Search the material for the word "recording" and copy every line in which it occurs.

::::

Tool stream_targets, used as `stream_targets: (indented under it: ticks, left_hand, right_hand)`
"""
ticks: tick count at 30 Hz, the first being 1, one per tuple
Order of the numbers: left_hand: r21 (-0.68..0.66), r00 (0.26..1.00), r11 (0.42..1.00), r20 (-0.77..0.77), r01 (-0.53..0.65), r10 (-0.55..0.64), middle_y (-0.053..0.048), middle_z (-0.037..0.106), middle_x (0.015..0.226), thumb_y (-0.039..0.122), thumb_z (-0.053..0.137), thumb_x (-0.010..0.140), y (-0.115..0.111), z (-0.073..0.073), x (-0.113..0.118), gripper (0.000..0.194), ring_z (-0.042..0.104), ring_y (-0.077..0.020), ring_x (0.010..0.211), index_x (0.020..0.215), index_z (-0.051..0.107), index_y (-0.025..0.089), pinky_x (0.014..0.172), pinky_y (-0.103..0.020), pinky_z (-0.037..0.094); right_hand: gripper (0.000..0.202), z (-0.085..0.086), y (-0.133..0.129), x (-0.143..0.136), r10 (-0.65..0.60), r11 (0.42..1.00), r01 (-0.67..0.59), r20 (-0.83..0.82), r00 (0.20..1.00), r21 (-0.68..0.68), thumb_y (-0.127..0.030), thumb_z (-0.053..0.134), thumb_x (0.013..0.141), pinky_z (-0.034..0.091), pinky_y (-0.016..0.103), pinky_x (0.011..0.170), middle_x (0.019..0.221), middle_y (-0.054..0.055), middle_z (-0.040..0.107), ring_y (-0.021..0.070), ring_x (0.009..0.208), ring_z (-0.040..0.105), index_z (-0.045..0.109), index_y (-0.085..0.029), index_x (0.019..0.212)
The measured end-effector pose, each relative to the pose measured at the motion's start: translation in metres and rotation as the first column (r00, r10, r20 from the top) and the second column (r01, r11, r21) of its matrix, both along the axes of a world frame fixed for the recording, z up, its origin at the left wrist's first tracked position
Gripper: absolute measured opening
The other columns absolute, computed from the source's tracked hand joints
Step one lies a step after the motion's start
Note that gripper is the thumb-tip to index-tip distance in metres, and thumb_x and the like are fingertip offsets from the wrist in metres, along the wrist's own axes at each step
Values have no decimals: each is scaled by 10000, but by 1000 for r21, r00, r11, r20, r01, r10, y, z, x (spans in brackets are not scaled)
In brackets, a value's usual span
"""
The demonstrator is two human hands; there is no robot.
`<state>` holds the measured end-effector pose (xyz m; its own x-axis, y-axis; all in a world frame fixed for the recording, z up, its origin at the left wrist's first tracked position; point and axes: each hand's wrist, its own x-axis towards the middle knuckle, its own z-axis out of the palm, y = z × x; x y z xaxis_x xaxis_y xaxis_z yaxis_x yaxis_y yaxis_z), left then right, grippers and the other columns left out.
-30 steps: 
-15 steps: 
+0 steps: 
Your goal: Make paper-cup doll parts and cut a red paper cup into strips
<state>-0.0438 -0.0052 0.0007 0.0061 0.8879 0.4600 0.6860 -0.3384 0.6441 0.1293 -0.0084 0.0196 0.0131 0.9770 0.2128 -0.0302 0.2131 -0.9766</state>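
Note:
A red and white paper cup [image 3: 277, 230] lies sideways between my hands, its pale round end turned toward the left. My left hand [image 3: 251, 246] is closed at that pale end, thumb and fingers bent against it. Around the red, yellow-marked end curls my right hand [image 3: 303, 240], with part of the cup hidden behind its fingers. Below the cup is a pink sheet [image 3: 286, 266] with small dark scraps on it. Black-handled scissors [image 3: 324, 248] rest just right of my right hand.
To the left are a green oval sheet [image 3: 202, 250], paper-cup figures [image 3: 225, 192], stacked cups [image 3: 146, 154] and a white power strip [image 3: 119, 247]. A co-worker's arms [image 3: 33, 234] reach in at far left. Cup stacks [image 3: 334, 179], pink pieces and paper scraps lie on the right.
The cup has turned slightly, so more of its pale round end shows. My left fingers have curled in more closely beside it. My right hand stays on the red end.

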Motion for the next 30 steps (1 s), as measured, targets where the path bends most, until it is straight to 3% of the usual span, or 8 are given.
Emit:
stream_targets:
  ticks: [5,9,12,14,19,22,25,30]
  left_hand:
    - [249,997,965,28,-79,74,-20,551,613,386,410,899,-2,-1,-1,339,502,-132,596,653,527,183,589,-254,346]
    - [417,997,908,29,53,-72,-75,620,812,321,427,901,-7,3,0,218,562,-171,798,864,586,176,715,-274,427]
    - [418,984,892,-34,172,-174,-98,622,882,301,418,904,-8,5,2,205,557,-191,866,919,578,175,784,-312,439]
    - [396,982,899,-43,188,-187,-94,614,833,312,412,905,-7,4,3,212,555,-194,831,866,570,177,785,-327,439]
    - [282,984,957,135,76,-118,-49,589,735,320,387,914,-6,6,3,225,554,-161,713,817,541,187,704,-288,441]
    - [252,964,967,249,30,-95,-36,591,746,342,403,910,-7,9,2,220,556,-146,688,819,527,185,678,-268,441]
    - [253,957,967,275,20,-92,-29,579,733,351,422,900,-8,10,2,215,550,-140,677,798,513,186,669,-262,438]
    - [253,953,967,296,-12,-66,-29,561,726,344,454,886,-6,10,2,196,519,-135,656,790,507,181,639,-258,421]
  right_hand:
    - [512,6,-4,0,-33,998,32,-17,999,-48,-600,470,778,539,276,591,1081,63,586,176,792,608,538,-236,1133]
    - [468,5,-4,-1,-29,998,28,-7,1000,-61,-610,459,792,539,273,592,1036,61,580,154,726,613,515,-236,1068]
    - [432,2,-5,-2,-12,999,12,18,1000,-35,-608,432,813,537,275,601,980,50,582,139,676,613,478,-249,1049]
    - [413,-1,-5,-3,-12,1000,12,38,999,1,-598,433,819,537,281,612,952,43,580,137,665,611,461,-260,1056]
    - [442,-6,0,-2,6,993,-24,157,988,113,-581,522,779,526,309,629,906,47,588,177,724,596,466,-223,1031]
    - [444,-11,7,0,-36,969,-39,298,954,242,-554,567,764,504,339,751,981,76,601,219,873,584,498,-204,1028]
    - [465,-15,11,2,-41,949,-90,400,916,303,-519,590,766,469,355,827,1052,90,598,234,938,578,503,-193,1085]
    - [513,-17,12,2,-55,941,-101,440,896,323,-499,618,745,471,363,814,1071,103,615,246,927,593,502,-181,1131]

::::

Your solution.
The measured end-effector pose, each relative to the pose measured at the motion's start: translation in metres and rotation as the first column (r00, r10, r20 from the top) and the second column (r01, r11, r21) of its matrix, both along the axes of a world frame fixed for the recording, z up, its origin at the left wrist's first tracked position
`<state>` holds the measured end-effector pose (xyz m; its own x-axis, y-axis; all in a world frame fixed for the recording, z up, its origin at the left wrist's first tracked position; point and axes: each hand's wrist, its own x-axis towards the middle knuckle, its own z-axis out of the palm, y = z × x; x y z xaxis_x xaxis_y xaxis_z yaxis_x yaxis_y yaxis_z), left then right, grippers and the other columns left out.

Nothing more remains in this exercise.